Thanks to wife Jane, Supreme Court Chief Justice John Roberts does not have to rely solely on his piddling $298,500 salary. Jane, a legal headhunter (recruiter) hauled in more than $10 million in eight years matching attorneys with law firms. Nice work if you can get it. Few can.
The legal headhunting business is one of the most unforgiving occupations going. It is brutally competitive. Losers outnumber winners by several orders of magnitude. The annual headhunter turnover rate is way more than 100 percent. Very few succeed. Among them, their average annual compensation is $109,000, less than one-tenth what Jane Roberts makes. The likelihood of success in the headhunting business is infinitesimal. Here’s why:
The vast majority of headhunter legal searches are “contingent,” meaning that whichever headhunter presents a successful candidate to the firm first earns the fee. In many instances, a multitude of headhunters present the same candidate. The first past the post wins. All the others lose, their hard work identifying, vetting and presenting the candidate going for naught.

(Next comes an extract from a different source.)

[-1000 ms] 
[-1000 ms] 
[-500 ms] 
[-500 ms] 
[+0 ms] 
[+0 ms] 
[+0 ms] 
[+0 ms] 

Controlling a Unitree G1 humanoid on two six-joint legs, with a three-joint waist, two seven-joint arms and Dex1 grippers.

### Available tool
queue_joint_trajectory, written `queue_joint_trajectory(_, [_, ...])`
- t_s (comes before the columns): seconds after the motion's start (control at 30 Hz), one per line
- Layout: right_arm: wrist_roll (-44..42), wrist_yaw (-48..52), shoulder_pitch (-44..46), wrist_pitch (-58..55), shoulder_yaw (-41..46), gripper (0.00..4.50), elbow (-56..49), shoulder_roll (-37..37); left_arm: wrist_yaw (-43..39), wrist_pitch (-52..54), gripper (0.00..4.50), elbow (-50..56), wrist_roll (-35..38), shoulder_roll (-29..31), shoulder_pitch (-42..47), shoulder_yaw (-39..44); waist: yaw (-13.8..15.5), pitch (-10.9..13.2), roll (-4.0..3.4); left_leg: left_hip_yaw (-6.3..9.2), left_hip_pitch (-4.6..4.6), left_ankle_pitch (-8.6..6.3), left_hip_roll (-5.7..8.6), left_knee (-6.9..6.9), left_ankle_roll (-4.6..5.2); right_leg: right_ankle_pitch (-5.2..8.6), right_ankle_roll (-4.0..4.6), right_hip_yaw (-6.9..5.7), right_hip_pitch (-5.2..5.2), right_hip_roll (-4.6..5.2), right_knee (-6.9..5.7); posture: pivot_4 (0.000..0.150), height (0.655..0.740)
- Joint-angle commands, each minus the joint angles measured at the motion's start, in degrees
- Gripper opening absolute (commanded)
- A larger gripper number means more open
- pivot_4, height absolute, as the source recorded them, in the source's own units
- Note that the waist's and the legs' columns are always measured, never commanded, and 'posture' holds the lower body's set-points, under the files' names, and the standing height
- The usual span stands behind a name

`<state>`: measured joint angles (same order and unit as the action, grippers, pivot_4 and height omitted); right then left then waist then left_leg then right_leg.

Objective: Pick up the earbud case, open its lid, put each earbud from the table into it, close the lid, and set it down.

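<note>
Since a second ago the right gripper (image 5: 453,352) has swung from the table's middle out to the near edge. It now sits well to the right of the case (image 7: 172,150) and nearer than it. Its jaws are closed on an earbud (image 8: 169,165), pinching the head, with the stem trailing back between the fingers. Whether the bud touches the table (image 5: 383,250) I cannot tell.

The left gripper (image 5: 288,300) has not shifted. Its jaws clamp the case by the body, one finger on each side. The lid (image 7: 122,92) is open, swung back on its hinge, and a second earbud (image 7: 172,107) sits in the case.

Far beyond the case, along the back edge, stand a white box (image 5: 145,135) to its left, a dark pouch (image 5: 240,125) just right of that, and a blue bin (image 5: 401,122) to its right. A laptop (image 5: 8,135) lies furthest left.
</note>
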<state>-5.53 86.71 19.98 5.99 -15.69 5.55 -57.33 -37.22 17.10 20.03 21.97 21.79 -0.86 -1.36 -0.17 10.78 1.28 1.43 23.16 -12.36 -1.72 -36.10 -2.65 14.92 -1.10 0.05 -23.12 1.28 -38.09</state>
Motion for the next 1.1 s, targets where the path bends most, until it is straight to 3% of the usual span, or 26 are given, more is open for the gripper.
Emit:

A much smaller number of searches are either “exclusive” or “retained.” An exclusive search is one where the firm engages only one headhunter. A retained search is one where the firm pays only one headhunter a fee (usually up-front) to find it a suitable employee.
Given her million-dollar-plus annual compensation, I suspect that most of Jane Roberts’ job orders are either exclusive or retained. That’s pretty rarified air in which to practice headhunting.
Do you think Jane’s success is solely because of her extraordinary headhunting competence? Maybe, but it is more likely due to the singular advantage she has over the competition: her husband.
All other things being equal, law firms that work with headhunters would be insane not to favor the wife of the Chief Justice of the United States. You never know when you might represent a client in a case before the Supreme Court. Or when your firm might be asked to submit an amicus brief in such a case. Whether any of this would actually influence the Chief’s vote, it is the appearance of a possible ethical compromise that is at play. Julius Caesar, speaking of himself in the third person (as was his inclination), pronounced that his wife (at the time), Pompeia, “must be above suspicion.” Apparently, what was true 2,000 years ago might no longer be.
Parlaying one’s family member’s exalted position or name for financial gain is as old as pre-recorded history. Hunter Biden is a classic example. Jane Roberts’ relationship may open doors that are closed tight to the rest of the headhunting world.
It may pass the smell test, but perhaps not the sniff test.